Tretas à parte, Azul é a Cor Mais Quente não soa incompleto ou exploratório. O estilo cru de filmagem de Kechiche, que desnuda as pessoas sem pudor em situações vulgares - nos filmes dele, como O Segredo do Grão, sempre tem gente pega pela câmera comendo de boca aberta, em close-up -, serve para desmistificar o corpo.
Essa disposição é central em Azul é a Cor Mais Quente: só tirando do sexo lésbico toda a sua carga de vergonhas e medos e preconceitos (e Kechiche remove essa carga à custa de muita piada de duplo sentido envolvendo frutos do mar) é possível partir para o verdadeiro problema, que é a questão da alteridade.

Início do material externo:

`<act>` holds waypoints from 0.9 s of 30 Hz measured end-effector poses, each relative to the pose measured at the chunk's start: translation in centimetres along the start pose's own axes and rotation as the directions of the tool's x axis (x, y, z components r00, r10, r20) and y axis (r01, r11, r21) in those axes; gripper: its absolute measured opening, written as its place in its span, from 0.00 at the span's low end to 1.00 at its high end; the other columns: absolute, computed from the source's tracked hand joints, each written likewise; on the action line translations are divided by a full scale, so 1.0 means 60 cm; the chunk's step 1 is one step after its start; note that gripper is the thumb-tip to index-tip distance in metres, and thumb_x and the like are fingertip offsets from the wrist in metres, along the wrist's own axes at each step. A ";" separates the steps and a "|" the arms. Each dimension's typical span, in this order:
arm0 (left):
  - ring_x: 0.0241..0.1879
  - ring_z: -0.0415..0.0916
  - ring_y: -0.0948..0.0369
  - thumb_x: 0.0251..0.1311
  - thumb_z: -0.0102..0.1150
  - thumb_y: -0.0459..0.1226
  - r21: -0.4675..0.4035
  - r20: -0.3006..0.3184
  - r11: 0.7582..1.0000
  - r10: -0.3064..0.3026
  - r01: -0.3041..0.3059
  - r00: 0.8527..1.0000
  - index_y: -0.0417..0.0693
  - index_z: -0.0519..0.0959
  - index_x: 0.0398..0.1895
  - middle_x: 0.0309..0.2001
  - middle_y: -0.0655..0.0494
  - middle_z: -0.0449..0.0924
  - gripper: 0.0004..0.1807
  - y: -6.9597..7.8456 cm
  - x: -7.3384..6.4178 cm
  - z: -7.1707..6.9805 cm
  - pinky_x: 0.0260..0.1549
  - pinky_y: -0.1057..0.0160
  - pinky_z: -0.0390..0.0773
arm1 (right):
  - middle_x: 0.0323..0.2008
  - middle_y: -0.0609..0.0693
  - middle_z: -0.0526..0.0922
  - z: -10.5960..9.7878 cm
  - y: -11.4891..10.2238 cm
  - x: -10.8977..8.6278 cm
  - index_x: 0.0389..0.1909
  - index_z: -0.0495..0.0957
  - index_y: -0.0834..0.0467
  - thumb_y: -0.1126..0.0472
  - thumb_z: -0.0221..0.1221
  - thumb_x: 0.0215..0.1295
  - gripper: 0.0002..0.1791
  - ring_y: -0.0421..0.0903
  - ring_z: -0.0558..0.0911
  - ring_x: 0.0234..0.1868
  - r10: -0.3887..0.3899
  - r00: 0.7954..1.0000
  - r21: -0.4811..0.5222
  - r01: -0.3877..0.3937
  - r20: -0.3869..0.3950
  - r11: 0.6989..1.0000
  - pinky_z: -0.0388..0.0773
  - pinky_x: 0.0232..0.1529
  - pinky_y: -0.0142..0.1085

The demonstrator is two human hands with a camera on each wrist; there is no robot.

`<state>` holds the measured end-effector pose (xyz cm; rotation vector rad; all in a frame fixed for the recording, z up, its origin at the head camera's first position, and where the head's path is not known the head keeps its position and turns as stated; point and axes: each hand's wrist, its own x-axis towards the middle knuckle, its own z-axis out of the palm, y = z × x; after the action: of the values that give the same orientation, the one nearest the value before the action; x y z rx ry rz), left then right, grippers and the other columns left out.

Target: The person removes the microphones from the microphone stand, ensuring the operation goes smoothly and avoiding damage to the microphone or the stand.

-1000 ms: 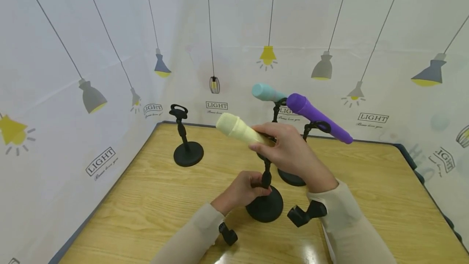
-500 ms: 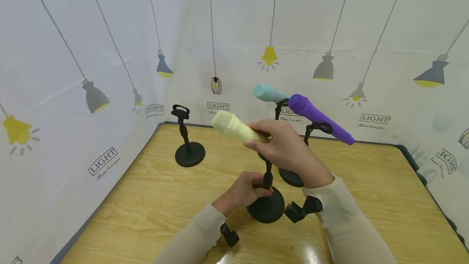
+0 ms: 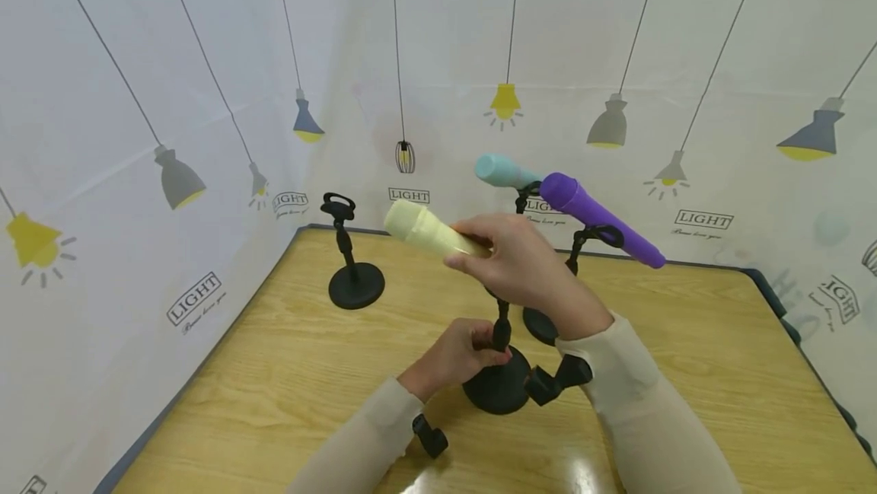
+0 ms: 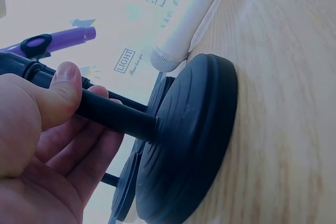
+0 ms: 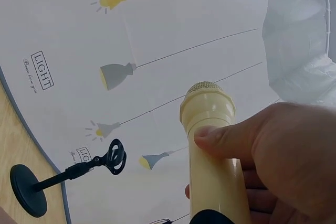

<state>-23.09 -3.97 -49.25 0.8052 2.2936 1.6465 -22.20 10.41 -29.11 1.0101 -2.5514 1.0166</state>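
Observation:
My right hand [image 3: 521,258] grips a pale yellow microphone [image 3: 428,229], its head pointing up and left. The thumb lies along its body in the right wrist view, where a black clip edge [image 5: 211,217] overlaps the microphone's lower end. Below it, my left hand [image 3: 455,353] holds the pole of a black desktop microphone stand [image 3: 496,391], just above its round base. The left wrist view shows thumb and fingers around that pole [image 4: 113,113], with the base close to the wooden table. The right hand hides most of this stand's top.
Behind the hands, a purple microphone [image 3: 603,220] and a teal microphone [image 3: 503,171] rest in stands. Another stand [image 3: 356,286] with a bare clip is at the back left. A white microphone [image 4: 191,22] lies on the table [image 3: 274,372]. Printed fabric walls [image 3: 438,37] enclose the back and sides.
My right hand has shifted left and slightly up with the yellow microphone. The left hand keeps its hold low on the stand, nearly in the same place.

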 end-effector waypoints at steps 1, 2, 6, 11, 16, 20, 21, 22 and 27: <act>0.39 0.87 0.73 0.68 0.72 0.30 0.000 0.000 1.000 -0.001 0.001 1.000 0.37 0.88 0.39 0.40 0.45 0.93 0.02 0.001 0.000 0.000 0.47 0.71 0.85 | 0.47 0.55 0.92 0.000 -0.001 0.002 0.58 0.88 0.61 0.60 0.72 0.71 0.17 0.48 0.88 0.41 -0.003 1.000 0.001 0.003 0.002 1.000 0.88 0.44 0.46; 0.39 0.87 0.73 0.68 0.72 0.30 -0.001 0.001 1.000 -0.002 0.002 1.000 0.37 0.88 0.39 0.40 0.45 0.93 0.03 0.001 0.000 -0.001 0.47 0.71 0.85 | 0.47 0.55 0.92 0.000 -0.002 0.003 0.58 0.88 0.61 0.60 0.72 0.71 0.18 0.48 0.88 0.41 -0.004 1.000 0.001 0.004 0.002 1.000 0.88 0.43 0.46; 0.39 0.87 0.73 0.68 0.72 0.29 -0.003 0.007 1.000 0.004 -0.004 1.000 0.36 0.88 0.40 0.41 0.44 0.93 0.03 0.002 0.000 -0.001 0.47 0.71 0.85 | 0.47 0.55 0.93 0.003 -0.006 0.010 0.58 0.88 0.61 0.60 0.72 0.71 0.18 0.46 0.87 0.39 -0.019 1.000 0.009 0.020 -0.003 1.000 0.87 0.42 0.44; 0.39 0.87 0.73 0.68 0.71 0.28 -0.030 0.018 1.000 0.011 -0.011 1.000 0.34 0.87 0.40 0.42 0.43 0.93 0.03 -0.001 0.001 0.001 0.47 0.71 0.86 | 0.47 0.53 0.92 0.006 -0.014 0.019 0.58 0.88 0.60 0.59 0.71 0.72 0.17 0.44 0.86 0.38 -0.025 1.000 0.028 0.025 0.004 0.999 0.85 0.41 0.42; 0.40 0.88 0.71 0.69 0.70 0.28 -0.042 0.020 0.999 0.007 -0.006 1.000 0.35 0.87 0.40 0.43 0.42 0.93 0.03 0.000 -0.001 0.000 0.47 0.71 0.86 | 0.46 0.53 0.93 0.009 -0.020 0.030 0.58 0.88 0.60 0.59 0.71 0.72 0.17 0.45 0.86 0.38 -0.022 1.000 0.040 0.022 0.012 0.999 0.86 0.42 0.42; 0.40 0.88 0.71 0.68 0.71 0.28 -0.045 0.019 0.999 -0.009 0.010 1.000 0.35 0.87 0.40 0.43 0.42 0.93 0.02 0.001 -0.002 -0.003 0.46 0.70 0.87 | 0.48 0.54 0.93 0.010 -0.025 0.036 0.58 0.88 0.61 0.59 0.71 0.72 0.18 0.45 0.87 0.39 -0.028 1.000 0.031 0.028 0.012 0.999 0.87 0.44 0.43; 0.39 0.88 0.72 0.68 0.71 0.28 -0.037 0.017 0.999 -0.012 0.012 1.000 0.36 0.88 0.40 0.43 0.42 0.93 0.01 0.000 -0.002 -0.003 0.46 0.70 0.87 | 0.48 0.54 0.93 0.011 -0.027 0.038 0.59 0.88 0.61 0.59 0.71 0.72 0.18 0.46 0.87 0.40 -0.031 0.999 0.032 0.031 0.013 0.999 0.87 0.44 0.43; 0.39 0.87 0.72 0.68 0.70 0.27 -0.026 0.013 1.000 -0.012 0.012 1.000 0.37 0.88 0.40 0.43 0.43 0.93 0.01 0.000 -0.001 -0.003 0.45 0.70 0.87 | 0.48 0.54 0.93 0.011 -0.030 0.040 0.59 0.88 0.61 0.59 0.71 0.72 0.18 0.46 0.87 0.40 -0.033 0.999 0.034 0.033 0.013 0.999 0.87 0.44 0.43; 0.37 0.85 0.72 0.68 0.63 0.20 0.044 0.014 0.998 0.036 -0.036 0.999 0.38 0.89 0.40 0.41 0.43 0.92 0.09 -0.007 0.002 0.002 0.43 0.71 0.85 | 0.48 0.53 0.92 0.020 -0.044 0.052 0.61 0.87 0.60 0.58 0.70 0.73 0.19 0.45 0.85 0.39 -0.039 0.998 0.022 0.038 0.042 0.999 0.85 0.43 0.41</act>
<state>-23.24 -3.92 -49.64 0.8691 2.3273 1.6063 -22.70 6.60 -27.28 1.0940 -2.5496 1.0253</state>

Como convidar outra pessoa para a sua vida pode ajudar você a se conhecer melhor?
O filme de Kechiche é muito político nesse sentido (como são todos os quatro anteriores, aliás), porque entende que achar-se no outro, mais do que combinar no sexo ou acreditar em fantasias de "almas gêmeas", é uma questão de harmonia social. Tentar dar uma ordem ao mundo é, no fundo, a grande aflição na vida de Adèle, e as cenas dela como professora no jardim da infância, alfabetizando crianças, dão conta desse esforço de organização, que obviamente leva a sucessões de frustrações. Nada se faz sozinho.
Talvez Adèle tenha se apaixonado por Emma porque, no primeiro encontro das duas no parque, ganhara da pintora um retrato seu, sem defeitos, uma representação ideal. Esse choque entre a representação e a realidade - todo o início da trama se dá numa relação de vida imitando a arte - ajuda a entender porque a protagonista parece tão insatisfeita com suas projeções para sua vida, sua carreira. Embora seja afetuoso como só filmes franceses conseguem ser, Azul é a Cor Mais Quente não se rende às ilusões do romantismo, e nisso reside sua atualidade.